Sequenzieller Zugriff

Der Zugriff muss bei dieser Speichermethode immer in einer vorgegebenen, festen Reihenfolge geschehen. Man kann natürlich bis zur gewünschten Stelle vor- oder zurückspringen, aber die enthaltenen Informationen müssen dennoch immer in der Reihenfolge gelesen werden, in der sie abgespeichert wurden.

Beispiel: Eine Hörspielkassette erzählt eine immer gleichbleibende Geschichte in unveränderlicher Reihung. Wenn Sie an einer bestimmten Stelle in der Geschichte starten möchten, müssen Sie das Magnetband der Kassette solange durch Vorspulen (oder Zurückspulen) ablaufen lassen, bis Sie die entsprechende Position auf dem Speichermedium erreicht haben.

Eine direkte Konsequenz aus dieser Mechanik ist, dass die Zugriffszeit bei einem sequenziellen Speichermedium davon abhängen kann, an welcher Position sich die gewünschte Information befindet. Das bedeutet, dass eine Information am Beginn des Speichermediums schneller verfügbar sein kann als eine, die sich gegen Ende der Aufzeichnung befindet. Dieser Umstand ist jedoch nicht in allen Szenarien relevant, z. B. wenn die Daten auch planmäßig in der Abfolge verarbeitet werden sollen, in der sie gespeichert wurden.

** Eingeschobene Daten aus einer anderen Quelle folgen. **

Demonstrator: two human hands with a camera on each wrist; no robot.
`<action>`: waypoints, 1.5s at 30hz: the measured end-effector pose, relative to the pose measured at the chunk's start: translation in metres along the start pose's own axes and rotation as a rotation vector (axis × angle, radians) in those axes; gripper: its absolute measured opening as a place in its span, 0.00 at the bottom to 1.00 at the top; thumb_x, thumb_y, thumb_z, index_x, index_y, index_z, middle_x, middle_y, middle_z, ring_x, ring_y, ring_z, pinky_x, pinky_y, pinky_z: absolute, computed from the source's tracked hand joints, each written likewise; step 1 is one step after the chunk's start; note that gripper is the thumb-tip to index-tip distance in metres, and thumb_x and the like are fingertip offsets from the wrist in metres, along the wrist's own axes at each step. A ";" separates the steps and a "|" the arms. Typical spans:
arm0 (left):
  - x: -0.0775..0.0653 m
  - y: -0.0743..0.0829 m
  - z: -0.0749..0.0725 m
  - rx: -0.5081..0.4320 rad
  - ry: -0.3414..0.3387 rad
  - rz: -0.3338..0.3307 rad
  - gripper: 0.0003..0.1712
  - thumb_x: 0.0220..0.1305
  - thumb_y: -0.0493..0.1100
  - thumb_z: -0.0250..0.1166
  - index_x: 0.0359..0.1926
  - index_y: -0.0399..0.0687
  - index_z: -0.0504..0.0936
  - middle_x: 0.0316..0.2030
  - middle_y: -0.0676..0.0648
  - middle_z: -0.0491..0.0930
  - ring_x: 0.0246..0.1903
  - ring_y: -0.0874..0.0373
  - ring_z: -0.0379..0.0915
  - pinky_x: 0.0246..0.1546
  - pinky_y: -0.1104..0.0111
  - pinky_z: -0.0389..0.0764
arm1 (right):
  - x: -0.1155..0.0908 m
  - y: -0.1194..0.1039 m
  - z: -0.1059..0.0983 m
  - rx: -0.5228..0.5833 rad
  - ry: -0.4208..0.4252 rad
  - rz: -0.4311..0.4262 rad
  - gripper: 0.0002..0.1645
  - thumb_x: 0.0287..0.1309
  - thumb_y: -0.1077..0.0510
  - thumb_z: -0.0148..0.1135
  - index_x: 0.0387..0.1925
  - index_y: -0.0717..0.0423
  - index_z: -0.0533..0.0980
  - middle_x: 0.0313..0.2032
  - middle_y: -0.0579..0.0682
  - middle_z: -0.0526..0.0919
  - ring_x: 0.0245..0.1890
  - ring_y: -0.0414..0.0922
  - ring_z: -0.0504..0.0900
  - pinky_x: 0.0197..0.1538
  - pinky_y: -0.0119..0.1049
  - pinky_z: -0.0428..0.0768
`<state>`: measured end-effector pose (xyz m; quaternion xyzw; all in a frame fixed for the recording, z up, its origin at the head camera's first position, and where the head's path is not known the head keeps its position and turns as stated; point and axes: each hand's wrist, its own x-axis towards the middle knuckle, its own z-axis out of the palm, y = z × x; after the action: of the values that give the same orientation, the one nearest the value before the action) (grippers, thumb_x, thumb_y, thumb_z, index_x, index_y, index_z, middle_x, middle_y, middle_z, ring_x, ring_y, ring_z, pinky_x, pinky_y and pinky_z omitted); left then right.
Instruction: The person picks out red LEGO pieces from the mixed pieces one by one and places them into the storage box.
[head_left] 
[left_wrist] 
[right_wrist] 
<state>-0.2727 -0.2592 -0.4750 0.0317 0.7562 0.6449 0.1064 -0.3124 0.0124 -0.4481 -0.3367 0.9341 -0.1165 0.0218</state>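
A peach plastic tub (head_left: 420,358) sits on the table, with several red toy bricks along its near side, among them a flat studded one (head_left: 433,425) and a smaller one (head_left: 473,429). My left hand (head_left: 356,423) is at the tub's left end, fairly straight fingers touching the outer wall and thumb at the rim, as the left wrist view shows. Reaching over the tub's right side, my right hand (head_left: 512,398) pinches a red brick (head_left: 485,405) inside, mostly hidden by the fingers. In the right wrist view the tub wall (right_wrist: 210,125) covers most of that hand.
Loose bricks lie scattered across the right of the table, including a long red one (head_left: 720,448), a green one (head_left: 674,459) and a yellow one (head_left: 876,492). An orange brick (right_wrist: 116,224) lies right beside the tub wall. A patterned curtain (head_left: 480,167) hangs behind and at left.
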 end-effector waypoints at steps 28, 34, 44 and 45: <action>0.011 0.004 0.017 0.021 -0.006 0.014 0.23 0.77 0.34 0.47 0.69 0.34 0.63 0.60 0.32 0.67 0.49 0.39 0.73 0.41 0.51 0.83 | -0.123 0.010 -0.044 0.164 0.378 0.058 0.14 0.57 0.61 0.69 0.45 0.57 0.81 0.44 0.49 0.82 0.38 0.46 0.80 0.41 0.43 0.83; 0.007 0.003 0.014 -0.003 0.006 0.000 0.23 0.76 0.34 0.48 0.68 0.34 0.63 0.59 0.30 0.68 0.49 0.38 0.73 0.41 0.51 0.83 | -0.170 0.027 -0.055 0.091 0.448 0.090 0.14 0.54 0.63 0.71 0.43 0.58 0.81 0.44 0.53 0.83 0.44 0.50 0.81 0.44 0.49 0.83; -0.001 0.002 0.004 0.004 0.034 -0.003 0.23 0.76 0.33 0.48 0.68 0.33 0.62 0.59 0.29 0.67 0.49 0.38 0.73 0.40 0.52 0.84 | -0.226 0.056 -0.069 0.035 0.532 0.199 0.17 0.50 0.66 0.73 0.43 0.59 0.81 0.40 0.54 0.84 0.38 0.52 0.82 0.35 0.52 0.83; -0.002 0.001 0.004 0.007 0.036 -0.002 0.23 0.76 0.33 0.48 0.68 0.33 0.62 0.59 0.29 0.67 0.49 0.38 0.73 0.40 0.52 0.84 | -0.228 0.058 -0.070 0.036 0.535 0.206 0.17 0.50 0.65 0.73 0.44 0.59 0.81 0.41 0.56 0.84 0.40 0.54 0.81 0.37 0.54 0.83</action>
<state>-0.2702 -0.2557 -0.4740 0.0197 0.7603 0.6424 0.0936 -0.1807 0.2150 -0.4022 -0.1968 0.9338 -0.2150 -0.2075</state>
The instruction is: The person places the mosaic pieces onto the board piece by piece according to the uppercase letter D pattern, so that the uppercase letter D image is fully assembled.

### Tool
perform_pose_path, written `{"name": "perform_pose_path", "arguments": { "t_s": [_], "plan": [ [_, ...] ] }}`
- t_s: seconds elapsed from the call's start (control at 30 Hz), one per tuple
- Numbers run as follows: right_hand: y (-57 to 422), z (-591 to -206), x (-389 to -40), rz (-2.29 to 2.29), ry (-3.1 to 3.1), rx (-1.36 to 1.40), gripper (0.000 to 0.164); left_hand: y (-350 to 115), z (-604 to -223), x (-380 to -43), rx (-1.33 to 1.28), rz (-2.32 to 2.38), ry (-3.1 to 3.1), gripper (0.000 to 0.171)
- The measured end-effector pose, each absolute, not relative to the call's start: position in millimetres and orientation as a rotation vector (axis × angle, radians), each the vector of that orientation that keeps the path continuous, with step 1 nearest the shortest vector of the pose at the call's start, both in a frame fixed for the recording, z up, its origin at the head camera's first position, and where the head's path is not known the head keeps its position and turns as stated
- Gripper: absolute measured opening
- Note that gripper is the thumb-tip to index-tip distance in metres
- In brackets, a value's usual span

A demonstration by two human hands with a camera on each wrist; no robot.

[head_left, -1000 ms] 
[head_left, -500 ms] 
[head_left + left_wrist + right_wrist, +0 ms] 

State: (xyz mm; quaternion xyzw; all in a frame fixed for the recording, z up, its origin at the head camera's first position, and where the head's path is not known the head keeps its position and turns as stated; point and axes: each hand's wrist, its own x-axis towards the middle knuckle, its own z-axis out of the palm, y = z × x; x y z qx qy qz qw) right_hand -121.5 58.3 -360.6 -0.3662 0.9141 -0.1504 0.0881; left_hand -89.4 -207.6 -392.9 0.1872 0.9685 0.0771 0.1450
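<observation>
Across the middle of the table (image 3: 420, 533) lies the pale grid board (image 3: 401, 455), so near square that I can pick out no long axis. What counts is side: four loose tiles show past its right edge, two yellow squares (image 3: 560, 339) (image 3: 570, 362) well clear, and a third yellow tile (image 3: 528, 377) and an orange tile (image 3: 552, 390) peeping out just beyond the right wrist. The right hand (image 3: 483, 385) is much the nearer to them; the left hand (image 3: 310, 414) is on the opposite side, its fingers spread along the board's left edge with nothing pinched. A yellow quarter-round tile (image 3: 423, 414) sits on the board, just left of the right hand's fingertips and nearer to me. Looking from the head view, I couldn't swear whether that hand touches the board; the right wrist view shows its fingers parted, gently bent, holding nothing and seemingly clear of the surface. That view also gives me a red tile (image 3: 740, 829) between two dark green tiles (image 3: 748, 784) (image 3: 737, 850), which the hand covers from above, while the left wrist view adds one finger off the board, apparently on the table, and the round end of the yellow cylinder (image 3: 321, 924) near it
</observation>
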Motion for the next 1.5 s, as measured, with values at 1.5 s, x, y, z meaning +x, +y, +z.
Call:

Demgegenüber steht das Konzept des Random Access, bei dem jederzeit beliebige Abschnitte des Speichers frei nach Bedarf angesprochen werden können. Man spricht hier auch von wahlfreiem oder direktem Zugriff. Hierbei kann der Anwender frei auf genau die Information zugreifen, die er gerade benötigt, ohne zunächst aktiv die ungewollten Daten überspringen zu müssen.

Speichermedien- und Technologien für sequenzielle Datenhaltung

Magnetbänder wurden in den 1940er-Jahren erfunden und waren lange Zeit eine weitverbreitete Technologie. Sie wurden als zuverlässiges Speichermedium geschätzt und für vielseitige Zwecke genutzt. In vielen Bereichen wurden sie längst durch andere Optionen (z. B. Festplattenlaufwerke, SSDs, Flashspeicher, optische Datenspeicher wie CD / DVD) abgelöst, die ein flexibleres Arbeiten gestatten.

Magnetbänder kommen aber trotzdem auch heute noch zum Einsatz. Das Speichermedium bietet eine hohe Speicherdichte, ist lange haltbar und vergleichsweise preiswert. Damit eignet es sich z. B. hervorragen als Medium für Archive. Auch für bestimmte Batch-Prozesse ist der Einsatz von Magnetband als Speichermedium nach wie vor denkbar.

Weitere Beispiele für Magnetbänder:

  • Videokassetten
  • Kompaktkassetten (Audiokassetten)
  • Tonbänder
  • Microkassetten (z. B. für Diktiergeräte)

CSV

Ein gebräuchliches Dateiformat für die Speicherung sequenzieller Daten ist CSV (Comma-separated values). Bei diesem Dateiformat werden die Daten in simpler Textform gespeichert. Einzelne Datenfelder werden durch ein vorbestimmtes Trennzeichen (i. d. R. ein Komma, teils auch Semikolon, Leerzeichen, Doppelpunkt oder Tabulator) zueinander abgegrenzt. Analog können auch Datensätze voneinander getrennt werden (z. B. per Zeilenumbruch).

Dieses Format wird häufig dazu genutzt, um Daten aus einem Programm zu exportieren, um diese dann in einem anderen Programm verwenden zu können. Gängiges Beispiel: Die Daten aus einer Tabellenkalkulation werden in eine .csv-Datei exportiert, weil sie in einer Drittsoftware weiterverarbeitet werden sollen, die nicht mit den verfügbaren Dateiformaten der Ausgangssoftware umgehen kann. Vereinfacht gesagt stellt CSV eine simple Möglichkeit dar, um Daten in eine allgemein(er) verwertbare Form zu exportieren.